14. (Original) The apparatus of claim 1, wherein the vector processing unit comprises: 

a vector permute unit (VPU), the VPU being capable of executing instructions to 

perform vector permute operations; 
a vector simple integer unit (VSIU), the VSIU being capable of executing instructions 

to perform vector simple integer arithmetic and logical operations; 
a vector complex integer unit (VCIU), the VCIU being capable of executing 

instructions to perform vector complex integer arithmetic operations; and 
a vector look-up table unit (VLUT), the VLUT being capable of executing instructions 

to perform at least one vector table look-up. 

15. (Original) The apparatus of claim 14, wherein the vector processing unit further 
comprises a vector floating point unit (VFPU), the VFPU being capable of executing 
instructions to perform high precision vector data processing. 

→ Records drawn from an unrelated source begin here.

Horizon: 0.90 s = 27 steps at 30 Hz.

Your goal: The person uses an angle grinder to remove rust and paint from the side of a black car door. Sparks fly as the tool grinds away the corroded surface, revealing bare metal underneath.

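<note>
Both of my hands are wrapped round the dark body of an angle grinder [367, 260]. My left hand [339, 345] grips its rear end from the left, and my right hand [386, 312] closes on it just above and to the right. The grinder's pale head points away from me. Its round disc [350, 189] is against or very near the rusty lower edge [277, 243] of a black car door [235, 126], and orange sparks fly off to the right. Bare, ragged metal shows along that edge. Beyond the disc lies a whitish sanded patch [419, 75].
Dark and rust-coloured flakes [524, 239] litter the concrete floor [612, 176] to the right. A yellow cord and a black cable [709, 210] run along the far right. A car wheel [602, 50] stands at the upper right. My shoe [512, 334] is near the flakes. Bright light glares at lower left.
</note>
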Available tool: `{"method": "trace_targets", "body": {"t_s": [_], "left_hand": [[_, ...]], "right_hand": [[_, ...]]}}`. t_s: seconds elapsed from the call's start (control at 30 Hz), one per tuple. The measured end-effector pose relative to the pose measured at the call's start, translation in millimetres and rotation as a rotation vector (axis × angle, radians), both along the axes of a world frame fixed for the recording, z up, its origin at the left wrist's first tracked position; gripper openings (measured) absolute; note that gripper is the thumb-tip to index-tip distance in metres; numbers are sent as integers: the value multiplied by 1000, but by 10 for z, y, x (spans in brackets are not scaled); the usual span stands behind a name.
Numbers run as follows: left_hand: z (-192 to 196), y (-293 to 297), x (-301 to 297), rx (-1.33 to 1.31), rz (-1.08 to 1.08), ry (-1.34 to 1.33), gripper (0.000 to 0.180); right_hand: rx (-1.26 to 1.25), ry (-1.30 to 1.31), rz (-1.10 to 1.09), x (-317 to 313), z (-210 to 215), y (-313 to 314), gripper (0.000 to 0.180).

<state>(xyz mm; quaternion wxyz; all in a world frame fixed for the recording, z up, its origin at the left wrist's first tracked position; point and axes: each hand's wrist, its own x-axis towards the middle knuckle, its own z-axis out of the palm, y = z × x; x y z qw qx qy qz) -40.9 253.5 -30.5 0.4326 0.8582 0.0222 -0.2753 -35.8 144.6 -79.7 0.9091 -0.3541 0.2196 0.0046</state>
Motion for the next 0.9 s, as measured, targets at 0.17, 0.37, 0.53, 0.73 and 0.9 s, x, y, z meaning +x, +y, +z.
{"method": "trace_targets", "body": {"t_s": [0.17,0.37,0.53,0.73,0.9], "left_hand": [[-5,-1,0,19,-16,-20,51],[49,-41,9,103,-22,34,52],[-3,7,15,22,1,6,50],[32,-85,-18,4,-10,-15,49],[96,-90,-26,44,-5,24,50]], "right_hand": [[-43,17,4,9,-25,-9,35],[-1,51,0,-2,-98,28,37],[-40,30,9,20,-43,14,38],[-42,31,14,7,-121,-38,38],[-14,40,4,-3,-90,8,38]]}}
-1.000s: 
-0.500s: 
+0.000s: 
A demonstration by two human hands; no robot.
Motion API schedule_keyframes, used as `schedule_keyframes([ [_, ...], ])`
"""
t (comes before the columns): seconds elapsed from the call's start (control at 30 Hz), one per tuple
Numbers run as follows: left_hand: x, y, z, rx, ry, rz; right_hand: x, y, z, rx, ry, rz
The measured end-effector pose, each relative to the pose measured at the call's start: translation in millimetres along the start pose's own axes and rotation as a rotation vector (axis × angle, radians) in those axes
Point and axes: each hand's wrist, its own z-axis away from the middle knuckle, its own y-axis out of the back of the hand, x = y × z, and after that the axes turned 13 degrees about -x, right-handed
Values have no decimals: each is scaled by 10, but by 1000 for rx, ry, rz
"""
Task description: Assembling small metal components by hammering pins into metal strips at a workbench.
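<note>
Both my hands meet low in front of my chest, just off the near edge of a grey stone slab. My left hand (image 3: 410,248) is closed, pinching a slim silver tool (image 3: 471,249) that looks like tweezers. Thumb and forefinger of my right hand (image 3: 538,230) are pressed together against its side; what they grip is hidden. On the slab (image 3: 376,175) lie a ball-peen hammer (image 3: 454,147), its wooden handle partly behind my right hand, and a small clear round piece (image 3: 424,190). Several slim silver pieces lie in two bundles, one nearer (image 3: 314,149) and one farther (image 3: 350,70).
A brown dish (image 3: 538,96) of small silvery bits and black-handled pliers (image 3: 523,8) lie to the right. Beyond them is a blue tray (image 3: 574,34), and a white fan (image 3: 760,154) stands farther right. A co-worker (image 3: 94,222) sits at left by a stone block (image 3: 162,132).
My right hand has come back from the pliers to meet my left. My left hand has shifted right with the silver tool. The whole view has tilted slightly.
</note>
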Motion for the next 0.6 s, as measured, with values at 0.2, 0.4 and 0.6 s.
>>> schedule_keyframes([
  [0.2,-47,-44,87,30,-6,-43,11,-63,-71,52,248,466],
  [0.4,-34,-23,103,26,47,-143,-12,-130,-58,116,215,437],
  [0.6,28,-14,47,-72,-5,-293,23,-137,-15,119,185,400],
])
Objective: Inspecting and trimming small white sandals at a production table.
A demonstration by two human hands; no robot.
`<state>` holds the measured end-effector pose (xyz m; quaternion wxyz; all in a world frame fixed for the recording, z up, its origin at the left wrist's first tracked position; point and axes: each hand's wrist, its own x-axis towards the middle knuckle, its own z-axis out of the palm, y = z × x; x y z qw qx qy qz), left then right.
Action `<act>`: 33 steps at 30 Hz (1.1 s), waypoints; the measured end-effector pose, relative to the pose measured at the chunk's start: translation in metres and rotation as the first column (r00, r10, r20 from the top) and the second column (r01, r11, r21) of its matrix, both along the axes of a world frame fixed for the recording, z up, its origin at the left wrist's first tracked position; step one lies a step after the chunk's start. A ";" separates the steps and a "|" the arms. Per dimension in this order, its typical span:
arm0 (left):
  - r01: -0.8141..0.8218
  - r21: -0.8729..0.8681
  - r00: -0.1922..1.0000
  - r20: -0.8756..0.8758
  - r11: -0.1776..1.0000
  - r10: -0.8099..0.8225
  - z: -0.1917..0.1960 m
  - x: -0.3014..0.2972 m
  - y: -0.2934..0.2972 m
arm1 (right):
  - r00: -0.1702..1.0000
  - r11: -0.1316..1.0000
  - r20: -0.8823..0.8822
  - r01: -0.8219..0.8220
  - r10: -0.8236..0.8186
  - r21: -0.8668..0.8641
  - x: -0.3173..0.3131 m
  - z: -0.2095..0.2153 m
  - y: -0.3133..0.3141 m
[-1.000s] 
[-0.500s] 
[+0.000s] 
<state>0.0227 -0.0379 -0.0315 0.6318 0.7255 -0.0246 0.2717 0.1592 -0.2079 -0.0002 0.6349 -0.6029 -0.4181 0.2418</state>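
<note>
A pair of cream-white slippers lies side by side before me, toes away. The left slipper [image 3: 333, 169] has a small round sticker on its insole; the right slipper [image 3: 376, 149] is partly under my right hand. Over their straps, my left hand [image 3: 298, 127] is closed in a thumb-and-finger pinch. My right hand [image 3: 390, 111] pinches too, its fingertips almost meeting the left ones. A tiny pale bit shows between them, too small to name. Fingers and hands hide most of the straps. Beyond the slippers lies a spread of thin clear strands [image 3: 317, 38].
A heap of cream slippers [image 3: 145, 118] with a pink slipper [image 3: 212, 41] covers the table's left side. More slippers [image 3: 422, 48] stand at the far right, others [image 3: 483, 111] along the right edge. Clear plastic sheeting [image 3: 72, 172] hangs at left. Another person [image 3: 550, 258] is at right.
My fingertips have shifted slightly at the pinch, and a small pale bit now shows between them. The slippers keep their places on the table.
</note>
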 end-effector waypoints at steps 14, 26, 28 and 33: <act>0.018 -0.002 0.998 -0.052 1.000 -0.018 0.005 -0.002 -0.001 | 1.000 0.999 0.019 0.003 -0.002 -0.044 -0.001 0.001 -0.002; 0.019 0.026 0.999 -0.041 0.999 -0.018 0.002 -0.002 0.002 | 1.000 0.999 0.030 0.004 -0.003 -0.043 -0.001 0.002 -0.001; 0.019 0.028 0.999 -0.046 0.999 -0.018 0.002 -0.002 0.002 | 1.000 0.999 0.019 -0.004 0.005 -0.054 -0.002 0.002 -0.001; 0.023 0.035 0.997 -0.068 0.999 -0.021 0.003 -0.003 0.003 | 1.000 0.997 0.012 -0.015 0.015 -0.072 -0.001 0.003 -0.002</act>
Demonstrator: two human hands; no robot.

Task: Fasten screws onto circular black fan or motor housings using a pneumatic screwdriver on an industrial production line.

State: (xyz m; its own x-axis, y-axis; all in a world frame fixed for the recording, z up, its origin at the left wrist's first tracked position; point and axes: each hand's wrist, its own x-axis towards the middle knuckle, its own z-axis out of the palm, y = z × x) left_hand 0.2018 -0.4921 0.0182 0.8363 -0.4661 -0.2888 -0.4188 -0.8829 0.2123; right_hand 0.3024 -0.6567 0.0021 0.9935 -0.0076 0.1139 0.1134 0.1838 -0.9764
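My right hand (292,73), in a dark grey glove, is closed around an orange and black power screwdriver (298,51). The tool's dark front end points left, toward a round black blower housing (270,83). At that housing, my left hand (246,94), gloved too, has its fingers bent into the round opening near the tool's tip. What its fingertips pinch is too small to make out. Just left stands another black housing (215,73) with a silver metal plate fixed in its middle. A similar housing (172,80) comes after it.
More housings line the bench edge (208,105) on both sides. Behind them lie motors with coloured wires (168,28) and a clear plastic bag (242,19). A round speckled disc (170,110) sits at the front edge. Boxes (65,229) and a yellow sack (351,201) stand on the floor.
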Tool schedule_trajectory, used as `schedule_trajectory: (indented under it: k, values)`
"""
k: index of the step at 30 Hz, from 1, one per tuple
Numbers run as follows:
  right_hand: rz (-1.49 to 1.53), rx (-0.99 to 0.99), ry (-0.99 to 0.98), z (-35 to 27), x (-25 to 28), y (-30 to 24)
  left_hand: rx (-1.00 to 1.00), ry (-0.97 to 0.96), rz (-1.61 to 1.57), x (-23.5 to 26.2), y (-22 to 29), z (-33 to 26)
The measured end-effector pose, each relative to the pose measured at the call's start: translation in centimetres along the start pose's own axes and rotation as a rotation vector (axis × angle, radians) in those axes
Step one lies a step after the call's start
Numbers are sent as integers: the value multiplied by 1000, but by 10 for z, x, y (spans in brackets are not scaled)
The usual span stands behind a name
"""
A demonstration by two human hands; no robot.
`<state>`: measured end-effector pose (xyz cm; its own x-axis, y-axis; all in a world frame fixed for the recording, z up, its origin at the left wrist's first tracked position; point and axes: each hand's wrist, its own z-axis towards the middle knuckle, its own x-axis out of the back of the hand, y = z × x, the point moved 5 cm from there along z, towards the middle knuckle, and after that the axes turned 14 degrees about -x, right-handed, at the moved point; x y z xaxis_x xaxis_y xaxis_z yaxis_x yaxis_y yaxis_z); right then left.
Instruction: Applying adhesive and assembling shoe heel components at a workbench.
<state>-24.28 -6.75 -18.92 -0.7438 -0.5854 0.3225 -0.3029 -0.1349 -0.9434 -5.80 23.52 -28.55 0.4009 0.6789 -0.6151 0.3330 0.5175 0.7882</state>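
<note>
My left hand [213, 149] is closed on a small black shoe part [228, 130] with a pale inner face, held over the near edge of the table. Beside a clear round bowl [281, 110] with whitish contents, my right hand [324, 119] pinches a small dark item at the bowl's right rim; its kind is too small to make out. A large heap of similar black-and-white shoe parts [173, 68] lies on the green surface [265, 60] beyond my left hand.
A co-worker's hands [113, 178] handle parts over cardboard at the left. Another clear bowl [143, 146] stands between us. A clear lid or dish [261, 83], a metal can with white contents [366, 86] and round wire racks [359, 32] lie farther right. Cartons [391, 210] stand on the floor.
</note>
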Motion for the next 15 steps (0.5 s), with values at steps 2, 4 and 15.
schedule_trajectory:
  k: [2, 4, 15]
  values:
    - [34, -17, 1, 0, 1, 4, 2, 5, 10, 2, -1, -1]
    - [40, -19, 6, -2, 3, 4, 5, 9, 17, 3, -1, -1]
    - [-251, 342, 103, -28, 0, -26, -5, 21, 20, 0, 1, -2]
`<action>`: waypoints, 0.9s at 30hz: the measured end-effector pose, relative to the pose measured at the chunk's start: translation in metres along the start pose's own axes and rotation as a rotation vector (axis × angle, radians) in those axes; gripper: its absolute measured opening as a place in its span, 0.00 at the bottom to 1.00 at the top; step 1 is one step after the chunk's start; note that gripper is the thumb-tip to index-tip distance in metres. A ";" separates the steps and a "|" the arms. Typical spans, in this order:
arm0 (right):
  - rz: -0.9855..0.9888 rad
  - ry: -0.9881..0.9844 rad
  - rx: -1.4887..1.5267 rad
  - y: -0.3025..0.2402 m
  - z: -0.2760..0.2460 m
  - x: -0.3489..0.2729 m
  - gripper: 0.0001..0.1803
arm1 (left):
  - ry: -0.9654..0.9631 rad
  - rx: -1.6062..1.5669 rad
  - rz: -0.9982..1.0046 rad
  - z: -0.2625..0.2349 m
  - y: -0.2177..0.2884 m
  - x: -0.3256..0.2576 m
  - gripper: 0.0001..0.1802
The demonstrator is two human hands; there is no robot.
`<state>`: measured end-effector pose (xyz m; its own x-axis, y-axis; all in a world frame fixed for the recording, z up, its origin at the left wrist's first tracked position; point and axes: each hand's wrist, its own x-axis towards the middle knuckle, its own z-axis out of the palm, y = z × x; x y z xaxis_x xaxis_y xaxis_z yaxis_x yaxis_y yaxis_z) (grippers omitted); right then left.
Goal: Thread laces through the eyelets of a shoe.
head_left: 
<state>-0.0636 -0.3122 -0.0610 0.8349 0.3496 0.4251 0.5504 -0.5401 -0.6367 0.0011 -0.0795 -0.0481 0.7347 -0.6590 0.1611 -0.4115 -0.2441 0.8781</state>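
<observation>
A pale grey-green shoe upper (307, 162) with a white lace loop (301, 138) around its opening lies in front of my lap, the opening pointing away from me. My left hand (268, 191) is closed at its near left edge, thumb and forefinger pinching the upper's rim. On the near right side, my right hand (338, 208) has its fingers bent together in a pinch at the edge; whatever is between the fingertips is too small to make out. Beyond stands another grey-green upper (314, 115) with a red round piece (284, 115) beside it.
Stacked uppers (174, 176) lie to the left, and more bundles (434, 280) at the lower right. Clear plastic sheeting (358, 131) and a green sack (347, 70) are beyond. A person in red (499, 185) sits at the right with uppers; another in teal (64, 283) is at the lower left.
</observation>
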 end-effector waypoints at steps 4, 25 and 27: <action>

16. (Original) The apparatus of claim 14, wherein the VLUT comprises a memory location 
storing at least one look-up table (LUT). 

17. (Original) The apparatus of claim 16, wherein data of the LUT are transferred from the 
host memory to the memory location through a direct memory access (DMA) operation. 

18. (Original) The apparatus of claim 16, wherein the memory location comprises a static 
random access memory (SRAM).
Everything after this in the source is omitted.